La récente fermeture partielle du gouvernement fédéral a mis en évidence cette fragilité. Chaque semaine de paralysie gouvernementale coûte 7 milliards de dollars à la première économie mondiale, un coût qu’elle ne peut que difficilement assumer.
Comparaison des devises régionales
| Devise | Cotation au 10 octobre 2025 | Variation par rapport à la veille |
|---|---|---|
| Peso colombien | 3 924 COP par dollar | +0,9 % |
| Real brésilien | 5,50 BRL par dollar | +2,26 % |
| Peso mexicain | 18,6 MXN par dollar | +0,8 % |
| Sol péruvien | 3,4 PEN par dollar | +0,3 % |
| Peso argentin | 149,16 ARS par dollar | +0,01 % |
| Yen japonais | 153 JPY par dollar | +1,32 % |
Ce qui s’en vient : du 13 au 18 octobre
La semaine prochaine sera déterminante pour évaluer la résistance du dollar.
- États-Unis : Les chiffres de l’inflation et des ventes au détail seront publiés, éléments cruciaux pour anticiper la politique de la Fed. De plus, plusieurs membres de la banque centrale américaine s’exprimeront, susceptibles d’influencer les attentes du marché.
- Géopolitique : Les tensions commerciales s’intensifient suite aux nouvelles mesures américaines envers la Chine. Washington a imposé des droits de douane de 100 % et des contrôles technologiques, entraînant une riposte chinoise avec des restrictions sur les terres rares, une enquête visant Qualcomm et des avertissements sur le climat des négociations.
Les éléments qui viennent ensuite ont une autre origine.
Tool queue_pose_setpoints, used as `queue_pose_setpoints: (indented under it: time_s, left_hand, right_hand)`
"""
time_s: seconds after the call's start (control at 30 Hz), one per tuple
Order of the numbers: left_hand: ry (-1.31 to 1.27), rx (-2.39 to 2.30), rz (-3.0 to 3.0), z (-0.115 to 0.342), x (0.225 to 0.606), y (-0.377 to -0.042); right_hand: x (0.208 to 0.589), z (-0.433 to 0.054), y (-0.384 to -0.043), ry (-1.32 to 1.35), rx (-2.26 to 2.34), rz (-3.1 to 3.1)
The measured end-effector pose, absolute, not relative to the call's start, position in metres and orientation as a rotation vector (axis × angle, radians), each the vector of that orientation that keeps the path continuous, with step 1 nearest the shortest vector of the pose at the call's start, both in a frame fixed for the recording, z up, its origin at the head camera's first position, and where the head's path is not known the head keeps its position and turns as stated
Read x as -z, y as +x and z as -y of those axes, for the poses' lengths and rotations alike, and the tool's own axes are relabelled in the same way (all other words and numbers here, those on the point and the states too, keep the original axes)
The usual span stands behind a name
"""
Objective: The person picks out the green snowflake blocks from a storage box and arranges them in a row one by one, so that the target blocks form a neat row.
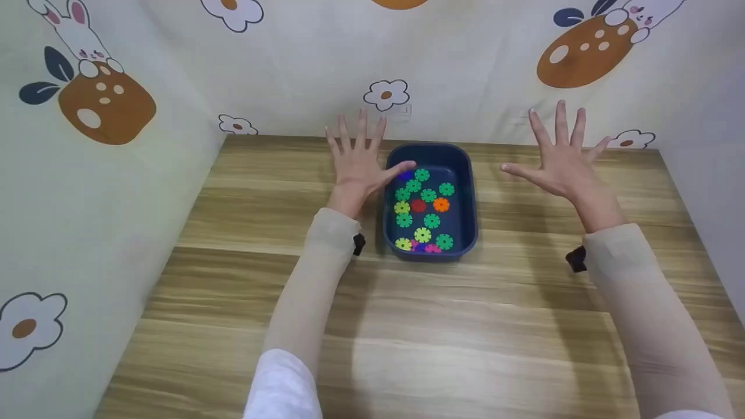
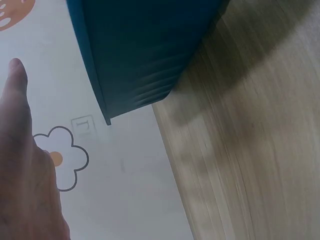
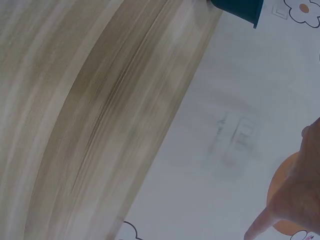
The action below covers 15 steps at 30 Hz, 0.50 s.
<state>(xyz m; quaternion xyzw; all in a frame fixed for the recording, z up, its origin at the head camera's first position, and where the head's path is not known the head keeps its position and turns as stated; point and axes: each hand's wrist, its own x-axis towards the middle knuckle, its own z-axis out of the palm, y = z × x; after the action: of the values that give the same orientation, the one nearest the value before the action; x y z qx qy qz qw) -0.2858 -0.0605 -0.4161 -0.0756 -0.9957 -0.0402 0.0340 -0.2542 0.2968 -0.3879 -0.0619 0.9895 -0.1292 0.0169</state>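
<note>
A dark blue plastic bin (image 1: pixel 472 233) stands on the wooden table near its back edge. Inside lie several notched plastic discs, such as a green disc (image 1: pixel 432 221), an orange disc (image 1: pixel 441 204) and a red disc (image 1: pixel 418 206). My left hand (image 1: pixel 358 166) is raised at the bin's left side, fingers spread, its thumb overlapping the bin's rim in the head view. To the right of the bin, my right hand (image 1: pixel 564 166) is held up with fingers spread and holds nothing. The left wrist view shows the bin's outer wall (image 2: pixel 135 50) close by.
The wooden table (image 1: pixel 419 337) runs up to a patterned cloth wall (image 1: pixel 302 70) at the back, with another patterned wall (image 1: pixel 116 203) on the left. A pale wall (image 1: pixel 710 192) borders the right. A dark wrist camera (image 1: pixel 576 259) sits below the right sleeve.
</note>
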Motion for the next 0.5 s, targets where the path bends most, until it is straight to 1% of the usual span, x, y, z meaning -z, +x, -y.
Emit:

- Colombie : Le marché sera attentif aux enchères des titres d’épargne (TES) et à la discussion du budget au Congrès, des facteurs qui pourraient accentuer la pression locale.
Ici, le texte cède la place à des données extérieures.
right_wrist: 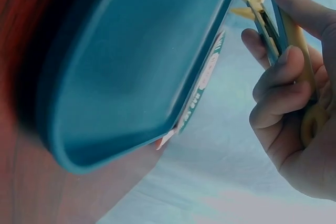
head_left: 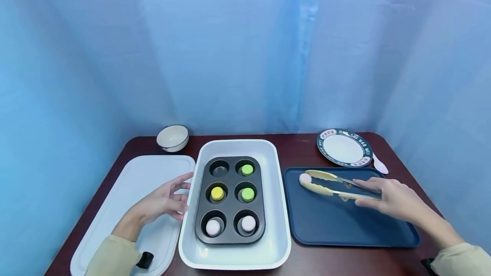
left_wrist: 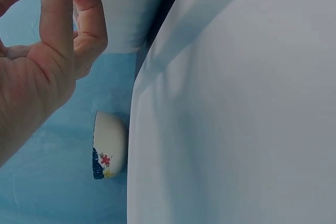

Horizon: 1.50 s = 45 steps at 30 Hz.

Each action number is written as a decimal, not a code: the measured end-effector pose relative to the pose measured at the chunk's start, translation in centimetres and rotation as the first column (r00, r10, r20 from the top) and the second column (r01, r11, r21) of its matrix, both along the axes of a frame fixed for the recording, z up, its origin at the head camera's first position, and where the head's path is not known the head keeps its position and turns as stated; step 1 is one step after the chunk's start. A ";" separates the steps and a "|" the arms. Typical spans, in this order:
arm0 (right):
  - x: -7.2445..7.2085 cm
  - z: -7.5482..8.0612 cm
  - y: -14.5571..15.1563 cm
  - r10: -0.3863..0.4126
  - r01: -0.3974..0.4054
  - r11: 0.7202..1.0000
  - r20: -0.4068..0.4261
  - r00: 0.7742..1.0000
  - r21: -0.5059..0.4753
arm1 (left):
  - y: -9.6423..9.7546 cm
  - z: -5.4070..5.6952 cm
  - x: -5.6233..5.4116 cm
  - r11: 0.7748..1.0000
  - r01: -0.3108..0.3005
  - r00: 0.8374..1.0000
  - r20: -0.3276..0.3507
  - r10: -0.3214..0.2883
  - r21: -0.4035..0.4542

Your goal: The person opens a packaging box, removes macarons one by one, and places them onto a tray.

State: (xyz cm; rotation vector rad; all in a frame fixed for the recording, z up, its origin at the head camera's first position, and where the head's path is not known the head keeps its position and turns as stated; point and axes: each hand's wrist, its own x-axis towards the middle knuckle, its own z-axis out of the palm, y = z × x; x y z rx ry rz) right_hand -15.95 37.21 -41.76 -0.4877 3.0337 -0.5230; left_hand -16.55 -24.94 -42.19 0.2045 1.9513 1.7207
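Note:
My right hand [head_left: 395, 197] grips yellow-tipped tongs [head_left: 326, 190] over the dark blue tray [head_left: 345, 229]. Between the tong tips is a pale pink macaron [head_left: 305, 178] at the tray's far left; whether they press on it is hard to tell. My left hand [head_left: 165, 201] has its fingers loosely bent beside the left rim of the white basin [head_left: 234, 259], with fingertips at the rim. In that basin sits a dark muffin pan [head_left: 232, 201]. Its cups hold green macarons [head_left: 247, 170], a yellow macaron [head_left: 217, 194] and pale pink macarons [head_left: 213, 227]; the far-left cup is bare.
Under my left forearm lies a white tray [head_left: 142, 178]. A small white bowl [head_left: 172, 138] stands behind it, its flower print [left_wrist: 105, 159] showing in the left wrist view. At the back right are a green-rimmed plate [head_left: 343, 148] and a white spoon [head_left: 379, 165].

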 end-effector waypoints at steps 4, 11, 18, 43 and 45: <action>0.3 -0.5 1.1 -0.020 0.020 0.999 0.031 0.999 -0.028 | 0.7 -0.1 -0.6 1.000 0.017 1.000 0.001 -0.017 0.006; 0.1 -1.0 1.4 -0.001 0.003 0.999 0.038 0.999 -0.049 | 0.7 0.0 -0.4 0.999 0.024 1.000 -0.005 -0.024 0.023; -0.7 -1.0 0.6 0.010 -0.008 0.998 0.029 1.000 -0.055 | -0.3 -0.1 0.4 0.999 0.003 1.000 0.005 -0.003 0.036; -1.3 3.7 -1.6 0.089 -0.109 0.988 -0.174 0.981 -0.110 | -0.1 -0.1 -0.1 0.998 0.016 1.000 0.012 -0.017 0.059; -1.8 4.5 -2.6 0.125 -0.145 0.985 -0.188 0.974 -0.095 | -0.2 -0.1 -0.1 0.998 0.018 1.000 0.013 -0.018 0.062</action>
Implications pour le peso colombien
Ce scénario international dessine un horizon favorable pour le peso colombien. Bancolombia anticipe un taux de change oscillant entre 3 850 et 4 060 pesos pour le quatrième trimestre 2025. La faiblesse du dollar, conjuguée à la stabilité des prix du pétrole et à une récolte de café record, offre un coussin de change inattendu.
Cette perspective mondiale trouve un écho sur les marchés locaux, où des dynamiques propres sont à l’œuvre. Gabriela Bautista, analyste du contexte externe et du marché des changes chez Corficolombiana, explique qu’à l’échelle nationale, le différentiel de taux d’intérêt continue de favoriser le « carry trade » – stratégie d’investissement visant à tirer profit des écarts de taux – soutenu par la prudence de la majorité des membres de la Banque de la République (banque centrale colombienne).
À cela s’ajoute un « marché électoral », où les attentes relatives aux élections de l’année prochaine favorisent temporairement les actifs colombiens. Cependant, Gabriela Bautista souligne que ce soutien est précaire et conditionné par la « faiblesse de la situation budgétaire colombienne », rappelant que les vents favorables externes peuvent être brutalement interrompus par des turbulences internes.
Qui ressent les effets de la fluctuation du dollar en Colombie ?
- Importateurs : Un dollar moins cher réduit le coût des intrants et des biens importés, mais peut nuire à la compétitivité de l’industrie locale.
- Exportateurs : Ils reçoivent moins de pesos pour chaque dollar reçu, ce qui impacte leurs marges, bien que le café et le pétrole compensent par leurs prix élevés.
- Voyageurs : Ceux qui envisagent de voyager à l’étranger bénéficient d’un dollar moins cher, rendant les billets et les dépenses à l’étranger plus abordables.
- Dettes en dollars : Les entreprises et les ménages ayant contracté des prêts en dollars voient leur charge financière allégée.